DIRECTIONS> Copy out the data word for word, without any of its pictures.

INPUT DATA>
[Start of section]

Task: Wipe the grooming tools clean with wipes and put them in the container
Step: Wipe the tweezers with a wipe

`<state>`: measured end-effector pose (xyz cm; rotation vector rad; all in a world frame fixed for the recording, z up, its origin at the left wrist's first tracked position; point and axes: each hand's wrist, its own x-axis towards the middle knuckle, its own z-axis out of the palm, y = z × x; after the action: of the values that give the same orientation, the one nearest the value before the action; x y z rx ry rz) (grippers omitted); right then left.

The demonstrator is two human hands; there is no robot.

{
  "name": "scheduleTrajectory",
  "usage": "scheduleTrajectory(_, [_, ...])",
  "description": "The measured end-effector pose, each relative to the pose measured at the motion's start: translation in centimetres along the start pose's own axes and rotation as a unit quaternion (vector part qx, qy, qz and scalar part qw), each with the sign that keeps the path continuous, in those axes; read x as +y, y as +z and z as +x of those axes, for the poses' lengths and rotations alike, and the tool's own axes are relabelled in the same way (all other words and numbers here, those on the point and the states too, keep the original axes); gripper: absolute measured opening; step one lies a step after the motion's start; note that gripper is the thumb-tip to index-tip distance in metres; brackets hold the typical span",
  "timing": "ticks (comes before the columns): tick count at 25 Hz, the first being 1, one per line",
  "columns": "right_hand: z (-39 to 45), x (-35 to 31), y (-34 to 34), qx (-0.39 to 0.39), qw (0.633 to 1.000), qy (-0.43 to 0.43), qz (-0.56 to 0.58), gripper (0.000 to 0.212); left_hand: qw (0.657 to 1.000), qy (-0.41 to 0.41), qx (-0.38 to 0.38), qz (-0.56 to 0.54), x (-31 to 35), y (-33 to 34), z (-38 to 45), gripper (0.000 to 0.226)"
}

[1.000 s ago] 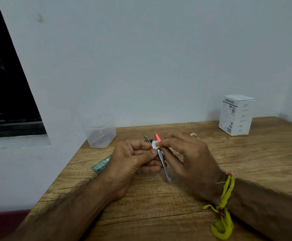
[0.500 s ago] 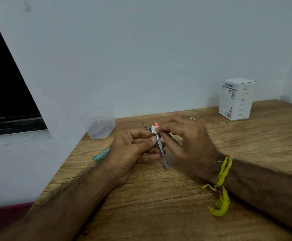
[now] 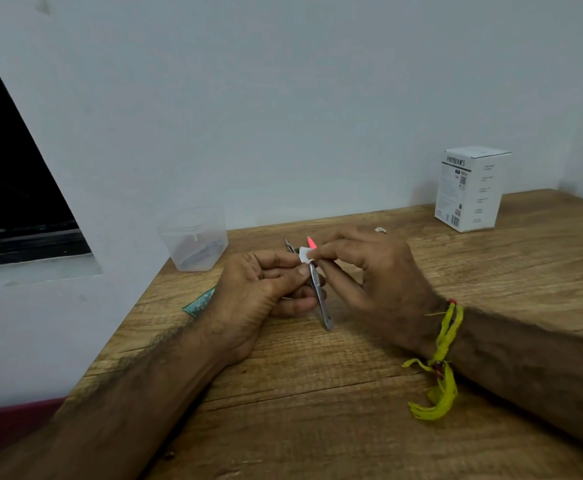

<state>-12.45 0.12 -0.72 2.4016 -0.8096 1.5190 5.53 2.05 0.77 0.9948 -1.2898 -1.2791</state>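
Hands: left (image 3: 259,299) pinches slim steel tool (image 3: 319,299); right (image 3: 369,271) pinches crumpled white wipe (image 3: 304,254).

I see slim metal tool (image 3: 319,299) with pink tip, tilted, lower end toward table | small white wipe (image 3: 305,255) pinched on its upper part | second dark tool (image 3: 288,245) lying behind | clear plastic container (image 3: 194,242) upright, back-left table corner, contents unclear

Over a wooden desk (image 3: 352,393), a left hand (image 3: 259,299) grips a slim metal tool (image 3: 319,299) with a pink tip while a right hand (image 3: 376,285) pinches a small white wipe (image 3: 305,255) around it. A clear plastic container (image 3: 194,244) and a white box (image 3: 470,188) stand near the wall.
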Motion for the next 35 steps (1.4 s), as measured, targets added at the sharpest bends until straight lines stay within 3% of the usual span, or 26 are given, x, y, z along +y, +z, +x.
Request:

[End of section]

TASK OUTPUT>
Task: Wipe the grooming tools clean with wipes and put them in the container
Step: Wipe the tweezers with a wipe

`<state>`: measured end-effector pose (xyz cm; rotation vector rad; all in a world frame fixed for the recording, z up, its origin at the left wrist's first tracked position; point and axes: each hand's wrist, its own x-axis towards the middle knuckle, its own z-axis out of the palm, y = z × x; after the action: of the values that give the same orientation, the one nearest the value before the action; x y z rx ry rz) (grippers omitted); right then left.

The demonstrator is two human hands; there is no robot.

{
  "name": "scheduleTrajectory",
  "usage": "scheduleTrajectory(_, [_, ...])",
  "description": "The measured end-effector pose, each relative to the pose measured at the motion's start: translation in centimetres along the start pose's own axes and rotation as a unit quaternion (vector part qx, qy, qz and scalar part qw), each with the sign that keeps the path continuous, in those axes; read x as +y, y as +z and z as +x of those axes, for the poses' lengths and rotations alike, and the tool's own axes are relabelled in the same way (all other words and numbers here, those on the point and the states too, keep the original axes); gripper: absolute measured opening; step one lies a step after the motion's start; note that gripper is the thumb-tip to index-tip distance in metres; brackets hold the typical span",
  "timing": "ticks (comes before the columns): tick count at 25 Hz, the first being 1, one per line",
  "columns": "right_hand: z (-39 to 45), x (-35 to 31), y (-34 to 34), qx (-0.39 to 0.39), qw (0.633 to 1.000), qy (-0.43 to 0.43), qz (-0.56 to 0.58), gripper (0.000 to 0.212); left_hand: qw (0.657 to 1.000), qy (-0.41 to 0.41), qx (-0.38 to 0.38), qz (-0.56 to 0.54), x (-31 to 35), y (-33 to 34), z (-38 to 45), gripper (0.000 to 0.226)"
}

[1.000 s ago] 
[0.500 s ago] 
[now] 

<state>-12.45 0.12 -0.72 2.4016 -0.8096 1.5190 5.53 2.05 0.77 0.9948 -1.2898 -1.2791</state>
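Hands: left (image 3: 259,299) pinches slim steel tool (image 3: 319,299); right (image 3: 369,271) pinches crumpled white wipe (image 3: 304,254).

I see slim metal tool (image 3: 319,299) with pink tip, tilted, lower end toward table | small white wipe (image 3: 305,255) pinched on its upper part | second dark tool (image 3: 288,245) lying behind | clear plastic container (image 3: 194,242) upright, back-left table corner, contents unclear

Over a wooden desk (image 3: 352,393), a left hand (image 3: 259,299) grips a slim metal tool (image 3: 319,299) with a pink tip while a right hand (image 3: 376,285) pinches a small white wipe (image 3: 305,255) around it. A clear plastic container (image 3: 194,244) and a white box (image 3: 470,188) stand near the wall.
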Motion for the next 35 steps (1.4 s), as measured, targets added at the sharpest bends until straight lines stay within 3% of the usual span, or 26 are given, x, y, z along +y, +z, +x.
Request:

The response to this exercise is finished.